4.2 Ensure it has provided all required notices to, and obtained all required consents from, Data Subjects whose Personal Data is processed under this DPA.
4.3 Notify DLT Holdings promptly of any Data Subject request or regulatory inquiry it receives that relates to data processed by DLT Holdings.
5.1 Personal Data processed under this DPA is stored and processed in the United States. Where the Controller is located in the European Economic Area (EEA) or United Kingdom, such transfers are made on the basis of the European Commission's Standard Contractual Clauses (SCCs) for the transfer of personal data to third countries (Module 2: Controller to Processor), as incorporated by reference into this DPA.
5.2 For UK transfers, the UK International Data Transfer Addendum to the EU Commission SCCs (as issued by the UK Information Commissioner's Office) applies.
5.3 The parties agree that by entering into this DPA, they are deemed to have executed the applicable SCCs, which are incorporated herein by reference. The SCCs are available at: commission.europa.eu. For the purposes of the SCCs, Section 2.3 of this DPA constitutes Annex I (description of processing), Section 3.3 constitutes Annex II (technical and organisational measures), and Section 6 constitutes Annex III (sub-processors).

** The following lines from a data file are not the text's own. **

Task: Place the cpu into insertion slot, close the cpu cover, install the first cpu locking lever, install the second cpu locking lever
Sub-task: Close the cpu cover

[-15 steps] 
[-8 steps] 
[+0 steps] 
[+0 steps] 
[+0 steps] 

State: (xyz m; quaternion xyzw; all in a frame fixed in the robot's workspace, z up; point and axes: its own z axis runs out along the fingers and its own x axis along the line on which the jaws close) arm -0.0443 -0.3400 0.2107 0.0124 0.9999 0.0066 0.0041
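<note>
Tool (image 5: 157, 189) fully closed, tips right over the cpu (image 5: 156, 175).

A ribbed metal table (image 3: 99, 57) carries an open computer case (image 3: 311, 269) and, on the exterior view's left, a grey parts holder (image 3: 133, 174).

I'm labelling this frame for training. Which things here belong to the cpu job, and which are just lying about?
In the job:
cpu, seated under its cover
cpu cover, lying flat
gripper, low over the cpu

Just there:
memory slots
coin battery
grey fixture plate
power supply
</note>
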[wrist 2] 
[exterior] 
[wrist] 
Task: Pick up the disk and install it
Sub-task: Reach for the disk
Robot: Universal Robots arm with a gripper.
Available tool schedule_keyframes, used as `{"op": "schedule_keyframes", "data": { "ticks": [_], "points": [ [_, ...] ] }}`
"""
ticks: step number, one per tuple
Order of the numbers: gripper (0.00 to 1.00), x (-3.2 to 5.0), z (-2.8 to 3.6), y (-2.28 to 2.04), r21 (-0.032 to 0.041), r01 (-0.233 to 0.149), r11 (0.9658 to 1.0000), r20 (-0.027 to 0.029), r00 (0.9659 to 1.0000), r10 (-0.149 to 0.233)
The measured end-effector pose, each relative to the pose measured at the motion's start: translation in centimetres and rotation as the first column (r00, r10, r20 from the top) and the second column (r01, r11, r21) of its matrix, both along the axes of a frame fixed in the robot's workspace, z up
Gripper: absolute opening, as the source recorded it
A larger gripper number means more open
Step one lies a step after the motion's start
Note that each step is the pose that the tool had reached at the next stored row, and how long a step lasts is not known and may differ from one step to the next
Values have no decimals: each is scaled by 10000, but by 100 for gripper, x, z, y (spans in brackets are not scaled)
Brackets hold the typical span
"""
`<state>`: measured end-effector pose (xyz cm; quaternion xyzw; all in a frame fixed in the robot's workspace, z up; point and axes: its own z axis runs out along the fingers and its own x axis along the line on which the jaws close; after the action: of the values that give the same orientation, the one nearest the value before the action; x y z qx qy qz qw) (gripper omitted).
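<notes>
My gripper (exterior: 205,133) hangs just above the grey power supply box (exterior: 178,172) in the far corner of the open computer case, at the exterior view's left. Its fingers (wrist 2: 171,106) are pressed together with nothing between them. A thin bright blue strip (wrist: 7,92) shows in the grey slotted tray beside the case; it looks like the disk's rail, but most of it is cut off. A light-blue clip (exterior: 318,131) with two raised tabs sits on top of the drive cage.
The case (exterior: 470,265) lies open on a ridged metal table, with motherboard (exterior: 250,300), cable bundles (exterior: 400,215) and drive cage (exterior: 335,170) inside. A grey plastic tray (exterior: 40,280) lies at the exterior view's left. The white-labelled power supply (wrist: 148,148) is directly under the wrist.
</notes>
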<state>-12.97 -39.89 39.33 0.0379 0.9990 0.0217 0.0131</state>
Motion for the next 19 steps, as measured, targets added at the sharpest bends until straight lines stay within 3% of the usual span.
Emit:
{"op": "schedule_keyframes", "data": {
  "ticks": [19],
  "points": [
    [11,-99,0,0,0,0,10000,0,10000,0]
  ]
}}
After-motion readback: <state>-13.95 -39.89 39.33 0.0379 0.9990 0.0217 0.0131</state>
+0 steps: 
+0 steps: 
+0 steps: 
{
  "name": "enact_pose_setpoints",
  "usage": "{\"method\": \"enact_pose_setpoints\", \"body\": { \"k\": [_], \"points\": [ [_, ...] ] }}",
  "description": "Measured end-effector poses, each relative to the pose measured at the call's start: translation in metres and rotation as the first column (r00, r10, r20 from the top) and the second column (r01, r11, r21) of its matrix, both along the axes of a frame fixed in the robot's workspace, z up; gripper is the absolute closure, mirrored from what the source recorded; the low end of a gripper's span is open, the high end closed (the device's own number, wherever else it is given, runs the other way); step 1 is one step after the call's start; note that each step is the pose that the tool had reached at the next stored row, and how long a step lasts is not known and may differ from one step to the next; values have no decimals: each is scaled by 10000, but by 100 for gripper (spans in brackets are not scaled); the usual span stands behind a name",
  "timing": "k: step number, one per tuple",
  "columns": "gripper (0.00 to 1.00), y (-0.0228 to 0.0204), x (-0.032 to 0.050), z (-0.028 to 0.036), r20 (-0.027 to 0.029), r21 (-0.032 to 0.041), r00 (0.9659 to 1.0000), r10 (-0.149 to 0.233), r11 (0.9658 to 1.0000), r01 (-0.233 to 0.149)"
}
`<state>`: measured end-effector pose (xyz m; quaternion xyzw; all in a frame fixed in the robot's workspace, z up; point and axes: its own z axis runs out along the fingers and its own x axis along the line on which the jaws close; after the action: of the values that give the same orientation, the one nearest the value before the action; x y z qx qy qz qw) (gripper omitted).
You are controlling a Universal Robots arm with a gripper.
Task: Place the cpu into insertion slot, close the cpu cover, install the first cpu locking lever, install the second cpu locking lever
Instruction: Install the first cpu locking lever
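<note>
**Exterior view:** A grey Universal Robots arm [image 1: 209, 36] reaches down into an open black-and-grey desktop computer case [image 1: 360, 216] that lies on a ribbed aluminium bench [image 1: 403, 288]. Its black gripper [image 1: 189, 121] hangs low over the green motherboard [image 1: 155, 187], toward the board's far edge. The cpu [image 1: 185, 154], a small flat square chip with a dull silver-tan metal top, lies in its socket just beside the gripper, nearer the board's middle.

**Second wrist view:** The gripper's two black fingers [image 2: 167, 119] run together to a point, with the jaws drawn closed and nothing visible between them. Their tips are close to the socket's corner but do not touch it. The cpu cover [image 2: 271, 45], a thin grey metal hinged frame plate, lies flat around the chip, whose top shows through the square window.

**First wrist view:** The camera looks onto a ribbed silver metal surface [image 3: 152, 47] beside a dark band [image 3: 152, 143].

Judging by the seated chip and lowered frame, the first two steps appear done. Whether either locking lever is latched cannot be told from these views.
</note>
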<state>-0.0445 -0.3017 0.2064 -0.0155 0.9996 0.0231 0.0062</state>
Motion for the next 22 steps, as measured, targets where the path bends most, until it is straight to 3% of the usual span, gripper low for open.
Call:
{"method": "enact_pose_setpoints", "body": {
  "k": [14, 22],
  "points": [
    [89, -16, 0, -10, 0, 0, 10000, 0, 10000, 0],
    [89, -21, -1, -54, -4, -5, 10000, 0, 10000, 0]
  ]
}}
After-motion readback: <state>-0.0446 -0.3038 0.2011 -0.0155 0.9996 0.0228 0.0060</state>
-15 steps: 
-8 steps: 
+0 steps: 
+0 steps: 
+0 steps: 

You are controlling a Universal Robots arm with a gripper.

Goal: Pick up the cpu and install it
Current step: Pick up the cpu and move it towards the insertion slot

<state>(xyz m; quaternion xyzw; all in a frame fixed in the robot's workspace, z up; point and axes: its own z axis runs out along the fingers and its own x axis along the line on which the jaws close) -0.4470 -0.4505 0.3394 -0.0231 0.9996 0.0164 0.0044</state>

DLT Holdings currently uses the following Sub-processors in connection with the Service:
| Sub-processor | Location | Processing Activity |
|---|---|---|
| Anthropic, PBC | United States | AI lesson content generation |
| ElevenLabs, Inc. | United States | AI audio narration generation |
| Black Forest Labs GmbH | Germany | AI image generation |
| Stripe, Inc. | United States | Payment processing |
| Resend, Inc. | United States | Transactional email delivery |
| Cloudflare, Inc. | United States | Hosting infrastructure, DNS, CDN |
DLT Holdings will maintain an up-to-date list of Sub-processors and notify the Controller of any changes in accordance with Section 3.4.
Each party's liability under this DPA is subject to the limitations set out in the Terms of Service. Nothing in this DPA limits either party's liability to Data Subjects or Supervisory Authorities under applicable data protection law.
This DPA remains in effect for as long as DLT Holdings processes Personal Data on behalf of the Controller under the Terms of Service. It terminates automatically upon expiry or termination of the Terms of Service, subject to the deletion obligations in Section 3.8.
This DPA is governed by the laws of the State of Montana, without prejudice to the mandatory provisions of the GDPR or UK GDPR applicable to the Controller.
In the event of a conflict, the order of precedence is: (1) applicable data protection law; (2) this DPA; (3) the Terms of Service.